O processo de acionamento da lei, sancionada em abril, permite ao Brasil aplicar contramedidas a ações unilaterais de outros países que prejudiquem a economia nacional. Segundo o governo, a iniciativa é necessária porque Trump não demonstra intenção de recuar.
A medida, que pode levar cerca de sete meses, busca abrir um canal de negociação com Washington, mas, caso não haja acordo, o Brasil seguirá com a aplicação plena da lei — saiba como funciona.
De acordo com diplomatas, os Estados Unidos serão formalmente notificados sobre a decisão. Caso a Camex dê o aval, um grupo interministerial será formado para discutir as possíveis contramedidas, que podem incluir a imposição de novas tarifas sobre importações, a suspensão de concessões comerciais e restrições a investimentos.

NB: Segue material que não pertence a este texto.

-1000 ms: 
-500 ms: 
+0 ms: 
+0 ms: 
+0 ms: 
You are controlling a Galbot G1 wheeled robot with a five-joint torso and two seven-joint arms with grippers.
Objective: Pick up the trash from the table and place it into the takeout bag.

Paralelamente a essa iniciativa, o Brasil também já havia iniciado consultas na Organização Mundial do Comércio (OMC) e contratado um escritório de advocacia nos EUA para defender o país e o ministro Alexandre de Moraes.
O governo nega qualquer relação entre o acionamento da lei e o julgamento do ex-presidente Jair Bolsonaro no Supremo Tribunal Federal (STF), previsto para a próxima terça-feira (2).